- _EXERCISE INPUTS_
Start of Block

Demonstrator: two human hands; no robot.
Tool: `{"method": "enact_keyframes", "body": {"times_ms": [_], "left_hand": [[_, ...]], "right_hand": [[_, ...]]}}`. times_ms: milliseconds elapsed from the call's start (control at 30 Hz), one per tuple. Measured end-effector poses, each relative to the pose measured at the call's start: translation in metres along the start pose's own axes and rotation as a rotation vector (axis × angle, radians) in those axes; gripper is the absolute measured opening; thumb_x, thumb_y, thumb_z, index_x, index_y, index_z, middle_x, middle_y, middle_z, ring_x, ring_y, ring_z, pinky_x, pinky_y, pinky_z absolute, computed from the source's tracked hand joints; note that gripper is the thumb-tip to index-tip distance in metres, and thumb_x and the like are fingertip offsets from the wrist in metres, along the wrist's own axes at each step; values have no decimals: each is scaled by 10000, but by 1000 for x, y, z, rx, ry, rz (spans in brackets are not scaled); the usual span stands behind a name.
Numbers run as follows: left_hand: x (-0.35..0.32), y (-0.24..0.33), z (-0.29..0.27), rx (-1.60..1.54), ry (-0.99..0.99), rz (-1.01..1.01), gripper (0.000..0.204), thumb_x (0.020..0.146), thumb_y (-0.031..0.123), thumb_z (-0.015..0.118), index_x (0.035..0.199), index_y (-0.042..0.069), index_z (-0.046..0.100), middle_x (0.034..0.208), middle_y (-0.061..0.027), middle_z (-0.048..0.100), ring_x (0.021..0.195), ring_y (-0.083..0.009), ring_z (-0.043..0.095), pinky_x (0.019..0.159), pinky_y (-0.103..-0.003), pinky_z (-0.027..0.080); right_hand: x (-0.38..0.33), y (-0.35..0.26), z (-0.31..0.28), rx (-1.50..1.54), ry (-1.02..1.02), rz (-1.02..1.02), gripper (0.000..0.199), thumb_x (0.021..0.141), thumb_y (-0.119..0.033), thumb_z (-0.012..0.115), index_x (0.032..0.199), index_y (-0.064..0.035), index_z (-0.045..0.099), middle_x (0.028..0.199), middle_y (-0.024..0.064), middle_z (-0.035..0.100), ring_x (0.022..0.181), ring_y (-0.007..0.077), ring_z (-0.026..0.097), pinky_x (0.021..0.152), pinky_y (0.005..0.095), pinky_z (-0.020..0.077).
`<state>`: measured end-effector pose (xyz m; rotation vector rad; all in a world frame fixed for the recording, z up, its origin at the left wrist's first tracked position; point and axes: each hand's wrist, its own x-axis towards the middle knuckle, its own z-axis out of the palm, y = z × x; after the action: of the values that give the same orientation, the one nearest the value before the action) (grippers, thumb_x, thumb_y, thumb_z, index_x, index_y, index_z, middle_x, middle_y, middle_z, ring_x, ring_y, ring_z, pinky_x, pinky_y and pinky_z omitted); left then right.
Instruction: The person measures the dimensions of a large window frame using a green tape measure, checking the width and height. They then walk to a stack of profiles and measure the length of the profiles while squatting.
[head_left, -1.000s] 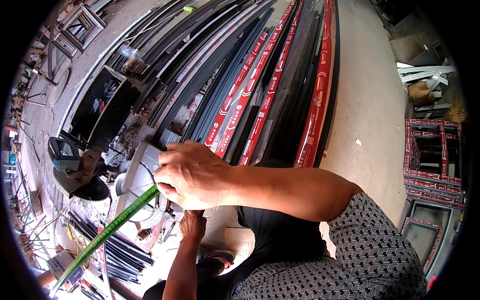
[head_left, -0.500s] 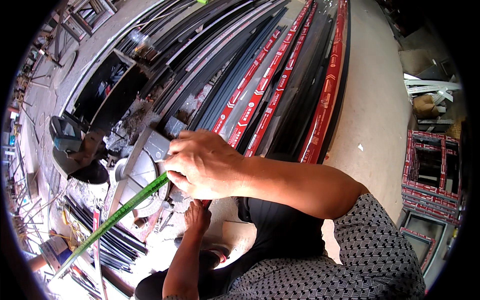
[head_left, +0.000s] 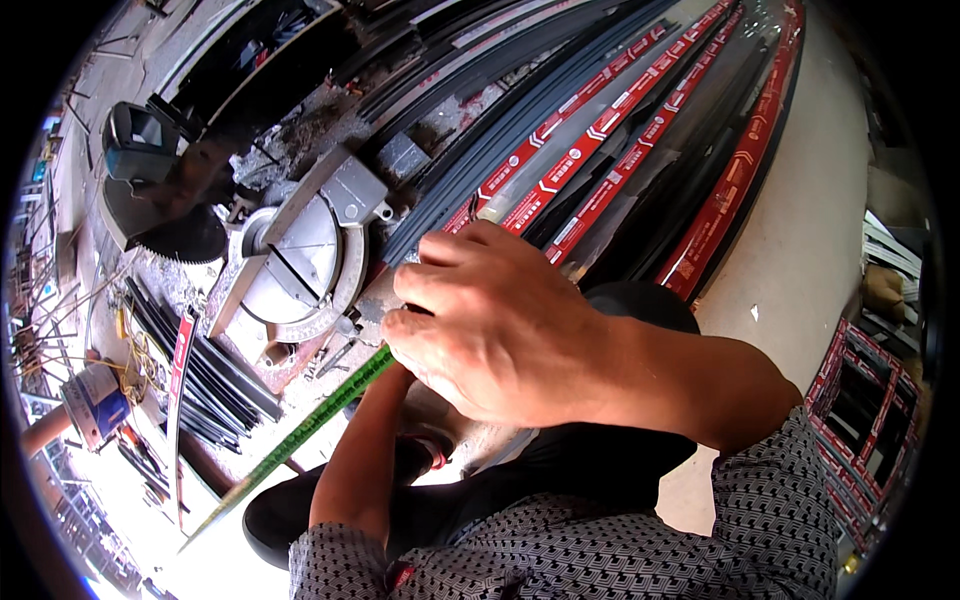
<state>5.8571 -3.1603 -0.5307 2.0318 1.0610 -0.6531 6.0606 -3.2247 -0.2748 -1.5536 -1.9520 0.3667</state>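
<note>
My right hand point(head_left: 490, 335), in the middle of the view, is closed with its back up. From under its fingers a green tape measure's blade point(head_left: 320, 410) runs down to the lower left. My left forearm point(head_left: 355, 460) rises from below to behind the right hand, which hides the left hand and whatever it may hold. Just left of the right hand is a mitre saw's round metal table point(head_left: 305, 265), slotted across its middle. Its toothed saw blade point(head_left: 185, 238) is beyond that, on the far left side.
Long dark profiles point(head_left: 440, 195) and red-filmed strips point(head_left: 575, 155) stretch away behind my hands. Short black strips point(head_left: 205, 375) lie left, near a white-and-blue can point(head_left: 95, 400). Red-and-black frames point(head_left: 865, 420) are stacked at the right. My bent knee point(head_left: 640, 305) is beside the strips.
The view has shifted, so the saw and strips appear larger and turned. My right hand now appears lower and further right with the tape measure, and it covers my left hand, visible before.
</note>
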Motion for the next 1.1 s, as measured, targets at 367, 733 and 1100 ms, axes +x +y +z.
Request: {"method": "enact_keyframes", "body": {"times_ms": [367, 733, 1100], "left_hand": [[86, -19, 19, -592, 466, 33, 579, 1035, 515, 497, 1275, -5, 586, 1207, -321, 665, 1116, -515, 626, 936, -525, 497], [145, -32, 41, -1343, 645, -395, 442, 976, 357, 724, 1109, -12, 522, 879, -145, 662, 701, -230, 668, 596, -389, 561], [131, -28, 17, -1937, 537, -476, 460, 958, 217, 759, 1317, 118, 490, 1176, -101, 662, 911, -291, 689, 789, -443, 595]], "right_hand": [[-1, -13, 8, 93, -47, 4, 189, 755, -145, 762, 894, -44, 683, 857, 51, 580, 839, 218, 576, 797, 398, 477], [5, -9, 8, 74, -45, 48, 238, 698, -111, 792, 901, -39, 692, 867, 65, 600, 795, 218, 580, 773, 390, 479], [8, -3, 5, 68, -94, 75, 229, 710, -116, 777, 908, -50, 684, 886, 54, 592, 821, 223, 590, 780, 389, 474]]}}
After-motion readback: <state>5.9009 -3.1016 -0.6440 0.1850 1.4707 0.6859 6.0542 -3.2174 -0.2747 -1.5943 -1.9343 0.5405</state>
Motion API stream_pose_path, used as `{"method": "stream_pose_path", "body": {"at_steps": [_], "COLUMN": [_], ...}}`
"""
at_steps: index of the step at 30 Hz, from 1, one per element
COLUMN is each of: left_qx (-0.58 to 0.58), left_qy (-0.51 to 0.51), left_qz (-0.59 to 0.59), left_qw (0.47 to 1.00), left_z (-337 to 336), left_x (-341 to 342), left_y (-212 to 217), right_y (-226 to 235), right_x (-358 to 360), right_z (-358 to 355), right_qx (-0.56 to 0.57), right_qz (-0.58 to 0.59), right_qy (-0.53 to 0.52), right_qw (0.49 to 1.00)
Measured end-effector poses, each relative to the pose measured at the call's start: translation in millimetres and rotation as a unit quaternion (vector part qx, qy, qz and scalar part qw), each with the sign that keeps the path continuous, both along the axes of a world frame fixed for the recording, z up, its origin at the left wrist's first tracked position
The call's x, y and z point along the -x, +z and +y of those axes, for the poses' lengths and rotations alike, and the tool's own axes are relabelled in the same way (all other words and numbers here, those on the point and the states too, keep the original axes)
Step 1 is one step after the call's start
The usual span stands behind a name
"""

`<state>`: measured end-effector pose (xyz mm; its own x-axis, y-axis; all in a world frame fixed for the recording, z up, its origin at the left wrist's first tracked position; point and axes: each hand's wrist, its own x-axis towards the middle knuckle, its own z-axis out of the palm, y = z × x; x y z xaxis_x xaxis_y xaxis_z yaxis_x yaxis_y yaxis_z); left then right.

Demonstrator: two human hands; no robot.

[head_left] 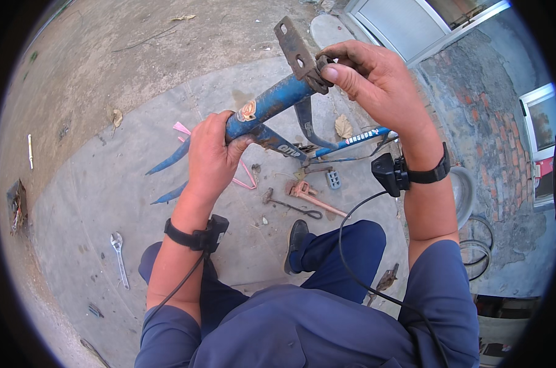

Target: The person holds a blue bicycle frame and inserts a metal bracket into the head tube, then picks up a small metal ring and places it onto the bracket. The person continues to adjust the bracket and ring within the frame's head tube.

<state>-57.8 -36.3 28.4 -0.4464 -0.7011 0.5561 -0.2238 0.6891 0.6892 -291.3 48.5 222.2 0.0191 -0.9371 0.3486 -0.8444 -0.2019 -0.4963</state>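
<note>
A blue bicycle frame (pixel 277 103) is raised in front of me, its thick head tube slanting up to the right. My left hand (pixel 209 153) is wrapped round the lower end of that tube, near a round sticker. Blue fork blades (pixel 167 161) stick out to the left past my wrist. At the tube's upper end sits a rusty flat bracket (pixel 293 44) with holes in it. Beside the bracket, the thumb and fingers of my right hand (pixel 379 80) pinch a dark, rusty nut (pixel 323 62), partly hidden by the fingertips.
On the grey ground sheet (pixel 84 196) below lie a hammer (pixel 290 203), a reddish pipe wrench (pixel 315 197) and a small blue-grey block (pixel 333 179). An adjustable wrench (pixel 119 259) lies at the left. Rings (pixel 476 250) and a round basin (pixel 465 195) are by the brick wall (pixel 496 138).
</note>
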Motion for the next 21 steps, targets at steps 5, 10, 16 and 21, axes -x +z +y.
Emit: {"method": "stream_pose_path", "body": {"at_steps": [5, 10, 16, 21], "left_qx": [0.018, -0.008, 0.021, -0.012], "left_qy": [0.009, 0.004, 0.011, 0.004], "left_qz": [0.005, -0.007, 0.002, -0.012], "left_qw": [1.000, 1.000, 1.000, 1.000], "left_z": [0, 0, -1, 0], "left_x": [1, -1, 2, -1], "left_y": [0, -1, -1, -1], "right_y": [1, -6, -9, -5], "right_x": [-7, -16, -11, 2], "right_z": [1, 1, 2, 1], "right_qx": [0.022, 0.039, 0.048, 0.078], "right_qz": [0.052, 0.035, -0.008, 0.053], "right_qy": [-0.036, -0.088, -0.062, 0.060], "right_qw": [0.998, 0.995, 0.997, 0.994]}}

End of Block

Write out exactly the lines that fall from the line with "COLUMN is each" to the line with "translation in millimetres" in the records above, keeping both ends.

- _RESPONSE AREA_
COLUMN is each of: left_qx (-0.58 to 0.58), left_qy (-0.51 to 0.51), left_qz (-0.59 to 0.59), left_qw (0.47 to 1.00), left_z (-337 to 336), left_x (-341 to 342), left_y (-212 to 217), right_y (-226 to 235), right_x (-358 to 360), right_z (-358 to 355), right_qx (-0.56 to 0.57), right_qz (-0.58 to 0.59), right_qy (-0.53 to 0.52), right_qw (0.49 to 1.00)
Measured end-effector poses, each relative to the pose measured at the call's start: translation in millimetres and rotation as a unit quaternion (vector part qx, qy, qz and scalar part qw), each with the sign that keeps the path continuous, both along the axes of a world frame fixed for the recording, z up, its origin at the left wrist's first tracked position

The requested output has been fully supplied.